I will be using the same data in this project as well.
eq <- read.csv("https://raw.githubusercontent.com/khatriprajwol/NEW-Data/main/database.csv")
library(dplyr)
##
## Attaching package: 'dplyr'
## The following objects are masked from 'package:stats':
##
## filter, lag
## The following objects are masked from 'package:base':
##
## intersect, setdiff, setequal, union
library(rvest)
library(tidyverse)
## ── Attaching packages ─────────────────────────────────────── tidyverse 1.3.1 ──
## ✓ ggplot2 3.3.5 ✓ purrr 0.3.4
## ✓ tibble 3.1.4 ✓ stringr 1.4.0
## ✓ tidyr 1.1.4 ✓ forcats 0.5.1
## ✓ readr 2.0.1
## ── Conflicts ────────────────────────────────────────── tidyverse_conflicts() ──
## x dplyr::filter() masks stats::filter()
## x readr::guess_encoding() masks rvest::guess_encoding()
## x dplyr::lag() masks stats::lag()
This project contains the linear regression which is popular data mining method in R and it is a simple approach to supervised learning. Generally, regression is a statistical method to interpret data and determine if how it behaves or follows any trend. In fact regression is used to determine the relationship between the dependent and independent variables of the data set. It helps to understand how dependent variables change when one of the independent variables is changed and other independent variable is kept constant. This helps in building a regression model and further, helps in forecasting the values with respect to a change in one of the independent variables. I have chose technology to preform regression over traditional method of calculation, this project I have preformed a simple \(y ∼ x\) regression Including plots and statistics. I have also preformed a multiple regression, \(y ∼ x1 + x2 + · · · + xn\) which include plots and statistics.

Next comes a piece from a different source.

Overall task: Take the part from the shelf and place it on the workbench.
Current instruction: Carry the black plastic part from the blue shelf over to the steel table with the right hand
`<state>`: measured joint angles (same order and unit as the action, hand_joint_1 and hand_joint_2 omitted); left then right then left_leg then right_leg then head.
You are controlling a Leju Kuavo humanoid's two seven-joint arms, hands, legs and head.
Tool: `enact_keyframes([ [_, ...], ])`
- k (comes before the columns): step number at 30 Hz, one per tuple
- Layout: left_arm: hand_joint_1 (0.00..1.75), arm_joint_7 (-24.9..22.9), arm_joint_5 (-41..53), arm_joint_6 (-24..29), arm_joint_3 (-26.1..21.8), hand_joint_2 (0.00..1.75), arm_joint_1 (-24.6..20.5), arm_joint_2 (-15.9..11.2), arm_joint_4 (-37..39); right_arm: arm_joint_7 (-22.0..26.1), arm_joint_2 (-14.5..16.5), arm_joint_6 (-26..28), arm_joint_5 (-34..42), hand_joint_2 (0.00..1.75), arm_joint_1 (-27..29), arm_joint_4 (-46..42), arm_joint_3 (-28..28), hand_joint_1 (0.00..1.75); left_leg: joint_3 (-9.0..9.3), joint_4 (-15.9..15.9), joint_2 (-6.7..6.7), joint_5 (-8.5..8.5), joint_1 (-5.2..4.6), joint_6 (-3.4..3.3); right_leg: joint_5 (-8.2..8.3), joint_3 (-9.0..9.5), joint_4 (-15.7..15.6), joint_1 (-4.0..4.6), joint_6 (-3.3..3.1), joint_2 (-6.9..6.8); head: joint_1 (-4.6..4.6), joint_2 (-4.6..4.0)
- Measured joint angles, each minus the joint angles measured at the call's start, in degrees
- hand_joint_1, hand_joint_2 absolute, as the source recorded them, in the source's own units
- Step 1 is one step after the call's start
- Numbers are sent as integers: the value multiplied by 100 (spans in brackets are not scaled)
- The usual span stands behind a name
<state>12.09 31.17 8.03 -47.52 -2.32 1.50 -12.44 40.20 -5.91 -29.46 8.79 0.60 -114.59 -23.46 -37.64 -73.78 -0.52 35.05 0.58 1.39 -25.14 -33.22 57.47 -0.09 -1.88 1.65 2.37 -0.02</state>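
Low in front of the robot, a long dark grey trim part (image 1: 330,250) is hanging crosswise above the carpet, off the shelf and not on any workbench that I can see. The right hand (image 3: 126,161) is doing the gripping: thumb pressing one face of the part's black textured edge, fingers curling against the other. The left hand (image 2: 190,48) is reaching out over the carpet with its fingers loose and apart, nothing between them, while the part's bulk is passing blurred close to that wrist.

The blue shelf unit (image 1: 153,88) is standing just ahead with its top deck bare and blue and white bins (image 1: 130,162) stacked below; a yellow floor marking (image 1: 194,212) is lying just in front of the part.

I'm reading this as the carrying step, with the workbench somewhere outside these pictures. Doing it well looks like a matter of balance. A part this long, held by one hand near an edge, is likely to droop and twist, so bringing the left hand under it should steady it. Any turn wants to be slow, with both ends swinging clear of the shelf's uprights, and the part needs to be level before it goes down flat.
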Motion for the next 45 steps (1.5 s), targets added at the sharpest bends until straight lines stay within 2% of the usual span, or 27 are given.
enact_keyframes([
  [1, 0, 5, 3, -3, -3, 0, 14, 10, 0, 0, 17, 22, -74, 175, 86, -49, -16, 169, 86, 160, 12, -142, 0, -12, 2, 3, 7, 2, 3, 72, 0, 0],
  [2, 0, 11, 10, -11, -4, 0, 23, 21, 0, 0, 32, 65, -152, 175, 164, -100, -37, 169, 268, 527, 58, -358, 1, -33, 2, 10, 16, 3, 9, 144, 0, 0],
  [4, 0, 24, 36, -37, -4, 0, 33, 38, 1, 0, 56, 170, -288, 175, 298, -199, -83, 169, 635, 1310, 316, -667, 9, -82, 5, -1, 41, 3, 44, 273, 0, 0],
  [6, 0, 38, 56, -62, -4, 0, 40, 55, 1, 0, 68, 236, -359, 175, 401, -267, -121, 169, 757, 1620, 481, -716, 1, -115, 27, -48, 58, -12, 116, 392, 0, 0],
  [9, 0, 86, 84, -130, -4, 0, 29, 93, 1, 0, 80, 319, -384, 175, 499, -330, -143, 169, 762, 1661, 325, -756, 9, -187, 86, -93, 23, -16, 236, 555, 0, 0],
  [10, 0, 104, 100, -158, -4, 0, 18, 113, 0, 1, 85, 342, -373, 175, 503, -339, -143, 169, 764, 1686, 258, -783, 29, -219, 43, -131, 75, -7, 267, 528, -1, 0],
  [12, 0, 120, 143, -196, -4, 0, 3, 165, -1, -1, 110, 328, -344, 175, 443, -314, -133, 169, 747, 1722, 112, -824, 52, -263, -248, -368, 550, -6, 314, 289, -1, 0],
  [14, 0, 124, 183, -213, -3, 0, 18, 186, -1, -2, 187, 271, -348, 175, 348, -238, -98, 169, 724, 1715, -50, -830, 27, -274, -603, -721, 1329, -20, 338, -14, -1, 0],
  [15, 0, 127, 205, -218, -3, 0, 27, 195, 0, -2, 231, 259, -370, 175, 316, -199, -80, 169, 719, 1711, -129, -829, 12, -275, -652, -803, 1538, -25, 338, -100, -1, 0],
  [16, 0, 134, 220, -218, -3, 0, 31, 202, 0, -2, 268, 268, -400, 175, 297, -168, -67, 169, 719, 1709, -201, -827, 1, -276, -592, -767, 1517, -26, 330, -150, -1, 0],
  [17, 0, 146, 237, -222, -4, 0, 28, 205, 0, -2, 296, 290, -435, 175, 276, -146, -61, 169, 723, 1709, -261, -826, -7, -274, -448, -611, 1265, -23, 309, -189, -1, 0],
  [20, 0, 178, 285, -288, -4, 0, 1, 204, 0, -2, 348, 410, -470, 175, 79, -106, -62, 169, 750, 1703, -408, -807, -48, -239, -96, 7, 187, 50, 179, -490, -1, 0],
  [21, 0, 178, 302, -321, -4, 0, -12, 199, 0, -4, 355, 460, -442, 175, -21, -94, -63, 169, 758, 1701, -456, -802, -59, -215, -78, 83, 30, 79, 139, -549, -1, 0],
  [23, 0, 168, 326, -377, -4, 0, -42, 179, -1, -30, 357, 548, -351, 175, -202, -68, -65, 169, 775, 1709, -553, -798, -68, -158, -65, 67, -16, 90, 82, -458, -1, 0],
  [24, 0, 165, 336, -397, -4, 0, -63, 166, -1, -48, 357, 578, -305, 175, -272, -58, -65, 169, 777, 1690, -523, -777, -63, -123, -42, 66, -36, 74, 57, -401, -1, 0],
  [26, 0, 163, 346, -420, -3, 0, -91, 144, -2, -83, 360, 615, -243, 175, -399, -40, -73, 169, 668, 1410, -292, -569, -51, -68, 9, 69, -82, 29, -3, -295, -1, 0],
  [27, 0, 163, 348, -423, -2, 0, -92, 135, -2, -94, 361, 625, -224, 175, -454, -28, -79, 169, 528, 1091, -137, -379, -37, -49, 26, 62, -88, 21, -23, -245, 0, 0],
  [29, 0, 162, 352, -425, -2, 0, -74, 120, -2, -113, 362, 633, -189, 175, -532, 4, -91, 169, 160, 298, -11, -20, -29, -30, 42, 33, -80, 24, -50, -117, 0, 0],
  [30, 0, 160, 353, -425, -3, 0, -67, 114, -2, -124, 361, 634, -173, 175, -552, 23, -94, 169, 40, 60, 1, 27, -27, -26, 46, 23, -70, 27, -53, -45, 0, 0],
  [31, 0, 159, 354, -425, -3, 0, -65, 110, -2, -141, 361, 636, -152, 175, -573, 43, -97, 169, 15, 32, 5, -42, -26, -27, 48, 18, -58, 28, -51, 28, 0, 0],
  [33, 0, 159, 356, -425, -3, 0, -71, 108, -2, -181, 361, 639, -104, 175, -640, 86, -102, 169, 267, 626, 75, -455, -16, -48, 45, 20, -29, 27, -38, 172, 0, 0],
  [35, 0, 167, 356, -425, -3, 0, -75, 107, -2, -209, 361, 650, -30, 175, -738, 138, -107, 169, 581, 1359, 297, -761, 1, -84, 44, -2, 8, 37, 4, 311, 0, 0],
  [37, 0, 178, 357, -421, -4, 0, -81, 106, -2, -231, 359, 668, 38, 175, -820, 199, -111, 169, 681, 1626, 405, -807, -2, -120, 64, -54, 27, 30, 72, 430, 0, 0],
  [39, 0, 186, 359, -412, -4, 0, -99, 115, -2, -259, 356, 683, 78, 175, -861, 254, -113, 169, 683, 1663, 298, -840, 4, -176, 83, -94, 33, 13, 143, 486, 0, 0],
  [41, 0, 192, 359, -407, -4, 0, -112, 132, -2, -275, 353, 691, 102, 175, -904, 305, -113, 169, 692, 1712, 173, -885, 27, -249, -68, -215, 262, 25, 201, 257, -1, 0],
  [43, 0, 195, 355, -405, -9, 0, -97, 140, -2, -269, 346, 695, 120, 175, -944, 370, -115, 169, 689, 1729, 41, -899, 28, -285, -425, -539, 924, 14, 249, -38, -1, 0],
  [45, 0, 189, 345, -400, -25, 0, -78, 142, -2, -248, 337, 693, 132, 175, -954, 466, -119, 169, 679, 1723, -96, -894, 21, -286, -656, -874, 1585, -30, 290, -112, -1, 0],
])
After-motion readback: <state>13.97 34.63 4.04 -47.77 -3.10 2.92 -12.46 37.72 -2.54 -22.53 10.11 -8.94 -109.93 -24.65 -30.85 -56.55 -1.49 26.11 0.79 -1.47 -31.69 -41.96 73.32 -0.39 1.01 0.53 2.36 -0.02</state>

In addition I have used a multiple regression including an interaction, \(y ∼ x1 : xn\) by including the plots and statistics.
eq <- data.frame(Latitude=eq$Latitude, Longitude=eq$Longitude, Type=eq$Type, Depth=eq$Depth, Magnitude=eq$Magnitude, Status=eq$Status)
head(eq)
## Latitude Longitude Type Depth Magnitude Status
## 1 19.246 145.616 Earthquake 131.6 6.0 Automatic
## 2 1.863 127.352 Earthquake 80.0 5.8 Automatic
## 3 -20.579 -173.972 Earthquake 20.0 6.2 Automatic
## 4 -59.076 -23.557 Earthquake 15.0 5.8 Automatic
## 5 11.938 126.427 Earthquake 15.0 5.8 Automatic
## 6 -13.405 166.629 Earthquake 35.0 6.7 Automatic
tail(eq)
## Latitude Longitude Type Depth Magnitude Status
## 23407 38.3754 -118.8977 Earthquake 10.80 5.6 Reviewed
## 23408 38.3917 -118.8941 Earthquake 12.30 5.6 Reviewed
## 23409 38.3777 -118.8957 Earthquake 8.80 5.5 Reviewed
## 23410 36.9179 140.4262 Earthquake 10.00 5.9 Reviewed
## 23411 -9.0283 118.6639 Earthquake 79.00 6.3 Reviewed
## 23412 37.3973 141.4103 Earthquake 11.94 5.5 Reviewed
summary(eq)
## Latitude Longitude Type Depth
## Min. :-77.080 Min. :-180.00 Length:23412 Min. : -1.10
## 1st Qu.:-18.653 1st Qu.: -76.35 Class :character 1st Qu.: 14.52
## Median : -3.568 Median : 103.98 Mode :character Median : 33.00
## Mean : 1.679 Mean : 39.64 Mean : 70.77
## 3rd Qu.: 26.191 3rd Qu.: 145.03 3rd Qu.: 54.00
## Max. : 86.005 Max. : 180.00 Max. :700.00
## Magnitude Status
## Min. :5.500 Length:23412
## 1st Qu.:5.600 Class :character
## Median :5.700 Mode :character
## Mean :5.883
## 3rd Qu.:6.000
## Max. :9.100
Because both our variables i.e. depth and magnitude are quantitative, when we run \(summary()\) function we see a table in our console with a numeric or other type in the summary of the data. This tells us the minimum, median, mean, and maximum values of the independent variable \((Depth)\) and dependent variable \((Magnitude)\):
plot(Depth ~ Magnitude, data = eq)
Let’s find out if the data follows any linearity. Here, the relationship between the independent and dependent variable must be linear. We can test this visually with a scatter plot to see if the distribution of data points could be described with a straight line.The relationship does not look linear to me, so I am having doubt for my data to begin with. Instead of linear it follows the \(sinusoidal\) trend or perhaps non-linear trend.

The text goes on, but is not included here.